WHAT TO PRODUCE |
Nothing but the lines from the one containing "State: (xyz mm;" to the end of the data should be returned, each exactly as written.

INFORMATION SUPPLIED |
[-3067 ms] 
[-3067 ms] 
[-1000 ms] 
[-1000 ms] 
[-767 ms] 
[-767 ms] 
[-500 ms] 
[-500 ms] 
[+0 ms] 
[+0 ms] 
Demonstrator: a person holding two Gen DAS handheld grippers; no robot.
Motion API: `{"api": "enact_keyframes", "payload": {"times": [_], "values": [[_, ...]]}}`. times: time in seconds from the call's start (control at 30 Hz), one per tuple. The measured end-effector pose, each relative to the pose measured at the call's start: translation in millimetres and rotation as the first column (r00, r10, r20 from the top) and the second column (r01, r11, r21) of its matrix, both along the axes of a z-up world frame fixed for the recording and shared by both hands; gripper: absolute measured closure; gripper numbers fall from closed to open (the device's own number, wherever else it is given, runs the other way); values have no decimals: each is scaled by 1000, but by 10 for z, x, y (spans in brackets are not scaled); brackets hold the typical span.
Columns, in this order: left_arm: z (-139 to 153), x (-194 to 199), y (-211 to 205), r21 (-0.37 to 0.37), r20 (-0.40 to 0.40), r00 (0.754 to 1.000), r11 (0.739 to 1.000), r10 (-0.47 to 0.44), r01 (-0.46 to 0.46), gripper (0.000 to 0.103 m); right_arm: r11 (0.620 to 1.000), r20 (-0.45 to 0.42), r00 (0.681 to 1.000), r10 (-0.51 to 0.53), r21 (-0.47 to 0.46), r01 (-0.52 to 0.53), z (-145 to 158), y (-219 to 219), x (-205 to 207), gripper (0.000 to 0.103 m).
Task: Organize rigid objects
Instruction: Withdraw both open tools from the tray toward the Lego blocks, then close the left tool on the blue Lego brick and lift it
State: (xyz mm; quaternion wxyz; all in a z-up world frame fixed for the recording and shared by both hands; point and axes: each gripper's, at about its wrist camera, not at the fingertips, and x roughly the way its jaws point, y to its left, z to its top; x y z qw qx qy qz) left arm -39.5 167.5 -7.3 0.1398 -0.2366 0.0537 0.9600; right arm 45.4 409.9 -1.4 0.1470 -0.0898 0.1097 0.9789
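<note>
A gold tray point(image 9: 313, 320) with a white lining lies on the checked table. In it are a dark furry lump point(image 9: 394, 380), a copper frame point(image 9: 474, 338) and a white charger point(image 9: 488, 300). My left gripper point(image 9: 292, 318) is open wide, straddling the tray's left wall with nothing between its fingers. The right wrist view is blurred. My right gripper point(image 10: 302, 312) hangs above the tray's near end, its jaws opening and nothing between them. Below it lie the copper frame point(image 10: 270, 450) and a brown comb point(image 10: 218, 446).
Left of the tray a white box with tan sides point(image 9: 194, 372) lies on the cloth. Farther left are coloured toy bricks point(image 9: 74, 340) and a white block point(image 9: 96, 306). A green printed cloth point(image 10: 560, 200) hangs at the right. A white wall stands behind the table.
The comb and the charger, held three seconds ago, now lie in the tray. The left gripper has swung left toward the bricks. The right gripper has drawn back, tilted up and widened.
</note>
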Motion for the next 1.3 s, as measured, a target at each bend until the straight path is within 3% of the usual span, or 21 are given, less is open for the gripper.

TASK SOLUTION |
State: (xyz mm; quaternion wxyz; all in a z-up world frame fixed for the recording and shared by both hands; point and axes: each gripper's, at about its wrist camera, not at the fingertips, and x roughly the way its jaws point, y to its left, z to its top; x y z qw qx qy qz) left arm -39.5 167.5 -7.3 0.1398 -0.2366 0.0537 0.9600; right arm 45.4 409.9 -1.4 0.1470 -0.0898 0.1097 0.9789
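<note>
A gold tray point(image 9: 313, 320) with a white lining lies on the checked table. In it are a dark furry lump point(image 9: 394, 380), a copper frame point(image 9: 474, 338) and a white charger point(image 9: 488, 300). My left gripper point(image 9: 292, 318) is open wide, straddling the tray's left wall with nothing between its fingers. The right wrist view is blurred. My right gripper point(image 10: 302, 312) hangs above the tray's near end, its jaws opening and nothing between them. Below it lie the copper frame point(image 10: 270, 450) and a brown comb point(image 10: 218, 446).
Left of the tray a white box with tan sides point(image 9: 194, 372) lies on the cloth. Farther left are coloured toy bricks point(image 9: 74, 340) and a white block point(image 9: 96, 306). A green printed cloth point(image 10: 560, 200) hangs at the right. A white wall stands behind the table.
The comb and the charger, held three seconds ago, now lie in the tray. The left gripper has swung left toward the bricks. The right gripper has drawn back, tilted up and widened.
</note>
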Motion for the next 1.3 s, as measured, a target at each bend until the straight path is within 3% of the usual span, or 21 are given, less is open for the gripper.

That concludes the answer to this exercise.